2. The optical system of claim 1, in which the object-image distances of each channel in the multi-channel KB imaging objective are the same.

3. The optical system as claimed in claim 2, wherein the object-image distance of each channel in the multi-channel KB imaging objective is specifically as follows:

wherein u is the object image distance, R is the curvature radius of the reflector, M is the magnification of the reflector, and theta is the grazing incidence angle of the reflector.

4. The optical system of claim 3, wherein the two mirrors in the multi-channel KB imaging objective lens are oppositely arranged and satisfy the following relation in the imaging direction:

wherein, R is the curvature radius of the reflector, theta is the grazing incidence angle of the reflector, M is the magnification factor of the reflector, and L' is the light path interval of the reflector, namely the interval between any two channel reflected light beams.

5. The X-ray imaging optical system with high resolution and high monochromaticity according to claim 4, wherein the angle between the detector recording surface and the reflected beam of the multi-channel KB imaging objective lens is 2 theta when N is 1.

6. The X-ray imaging optical system with high resolution and high monochromaticity according to claim 1, wherein when N is 1, the interval between any two reflected beams of the multi-channel KB imaging objective lens is the same as the interval of the detector recording surface.

7. An X-ray imaging optical system having high resolution and high monochromaticity according to claim 1, characterized in thatWhen N is more than 1, each channel of the multi-channel KB imaging objective lens is divided into N groups, and the N groups are respectively at different angles alpha₁～α_nIncident on the N planar crystals.

8. The optical system of claim 7, wherein the angle between the detector recording surface and the reflected beam of the multi-channel KB imaging objective lens is α > 1 when N > 1₁+α_n。

9. The optical system as claimed in claim 7, wherein when N > 1, the distance between any two reflected beams of the multi-channel KB imaging objective lens is as follows:

wherein L' is the distance between two groups of channel reflected beams, L is the interval of the recording surface of the detector, m is the distance between the center of the detector and the channel reflected beam at the nearer side, and alpha_iAnd alpha_mThe channels that are closer to and farther from the center of the detector reflect the angle of incidence of the light beam at the planar crystal.

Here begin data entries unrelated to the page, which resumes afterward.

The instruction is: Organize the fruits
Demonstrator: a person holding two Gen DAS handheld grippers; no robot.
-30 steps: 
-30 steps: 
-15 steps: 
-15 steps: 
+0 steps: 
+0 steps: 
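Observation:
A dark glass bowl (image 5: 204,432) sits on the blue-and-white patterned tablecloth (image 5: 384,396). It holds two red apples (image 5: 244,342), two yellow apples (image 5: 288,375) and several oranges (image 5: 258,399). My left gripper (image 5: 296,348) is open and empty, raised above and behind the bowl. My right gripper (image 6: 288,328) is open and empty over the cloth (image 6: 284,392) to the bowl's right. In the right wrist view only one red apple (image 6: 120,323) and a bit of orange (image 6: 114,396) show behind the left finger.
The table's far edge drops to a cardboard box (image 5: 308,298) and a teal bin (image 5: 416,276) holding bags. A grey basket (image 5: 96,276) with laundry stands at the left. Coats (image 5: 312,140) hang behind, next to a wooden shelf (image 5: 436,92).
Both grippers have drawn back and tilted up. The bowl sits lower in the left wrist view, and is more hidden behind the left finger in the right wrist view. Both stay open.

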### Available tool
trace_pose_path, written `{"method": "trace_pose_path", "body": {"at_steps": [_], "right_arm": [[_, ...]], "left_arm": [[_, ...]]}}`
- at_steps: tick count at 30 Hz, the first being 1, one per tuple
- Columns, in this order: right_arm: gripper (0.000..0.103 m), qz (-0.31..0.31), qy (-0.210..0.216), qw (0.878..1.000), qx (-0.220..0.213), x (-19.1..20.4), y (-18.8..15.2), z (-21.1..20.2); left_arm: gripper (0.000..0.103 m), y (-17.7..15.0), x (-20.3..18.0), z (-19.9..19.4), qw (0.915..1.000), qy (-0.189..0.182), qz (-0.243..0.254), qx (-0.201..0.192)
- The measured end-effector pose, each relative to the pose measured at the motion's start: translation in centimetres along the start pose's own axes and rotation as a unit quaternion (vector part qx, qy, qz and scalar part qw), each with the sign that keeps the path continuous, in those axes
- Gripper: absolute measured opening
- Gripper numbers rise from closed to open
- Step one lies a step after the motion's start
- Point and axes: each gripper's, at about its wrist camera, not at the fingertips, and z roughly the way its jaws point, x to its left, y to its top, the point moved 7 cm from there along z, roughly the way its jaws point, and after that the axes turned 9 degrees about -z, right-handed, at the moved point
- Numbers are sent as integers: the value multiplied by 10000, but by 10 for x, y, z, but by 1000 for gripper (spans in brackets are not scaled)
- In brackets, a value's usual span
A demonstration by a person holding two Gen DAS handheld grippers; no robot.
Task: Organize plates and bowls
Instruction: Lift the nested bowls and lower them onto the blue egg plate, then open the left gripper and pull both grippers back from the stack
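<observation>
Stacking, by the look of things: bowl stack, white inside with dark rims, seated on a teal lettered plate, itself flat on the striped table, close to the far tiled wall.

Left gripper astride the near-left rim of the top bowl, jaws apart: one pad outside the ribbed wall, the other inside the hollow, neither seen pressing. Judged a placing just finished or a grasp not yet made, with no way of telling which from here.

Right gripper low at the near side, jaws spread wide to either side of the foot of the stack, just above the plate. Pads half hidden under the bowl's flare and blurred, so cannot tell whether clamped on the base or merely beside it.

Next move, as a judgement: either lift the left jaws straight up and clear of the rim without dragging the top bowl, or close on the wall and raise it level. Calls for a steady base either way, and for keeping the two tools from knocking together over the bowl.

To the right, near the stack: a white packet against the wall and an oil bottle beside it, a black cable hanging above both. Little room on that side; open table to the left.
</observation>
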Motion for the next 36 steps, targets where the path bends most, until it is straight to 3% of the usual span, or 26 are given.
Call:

10. The optical system of claim 7, in which when N > 1, if any two reflected beams of the multi-channel KB imaging objective lens are at the same angle α_iThe distance between the two reflected light beams is as follows:

L'＝Lsin(2α_i-α₁-α_n)

wherein, L' is the interval between two groups of channel reflected light beams, and L is the interval of the recording surface of the detector.

Technical Field

The invention relates to the technical field of laser plasma X-ray imaging, in particular to an X-ray optical imaging system with high resolution and high monochromaticity.

Background

The method is an important research content in the fields of High Energy Density Physics (HEDP) and Inertial Confinement Fusion (ICF) for carrying out high-quality imaging diagnosis on important information such as spatial distribution, time evolution, energy spectrum characteristics and the like of plasmas. The multi-channel grazing incidence X-ray imaging objective lens is matched with the time-resolved framing camera, each imaging channel corresponds to the transient information of the plasma at a certain moment, and the two-dimensional transient evolution behavior of the plasma, namely the spatial distribution and the time evolution information, can be obtained. The curved crystal imaging can obtain the high-energy spectrum resolution two-dimensional space distribution of the plasma at a certain energy point, and is mainly suitable for the single-energy imaging of diagnostic tracing or doping element X-ray characteristic lines. If a multi-channel X-ray imaging objective lens (mainly a multi-channel KB microscope at present) with high spatial resolution can be coupled with a planar crystal light splitting element with high spectral resolution, a plurality of high spatial resolution and high monochromaticity images responding to the same energy point can be obtained, and time-resolved signal recording can be completed by combining image surface recording equipment such as a framing camera.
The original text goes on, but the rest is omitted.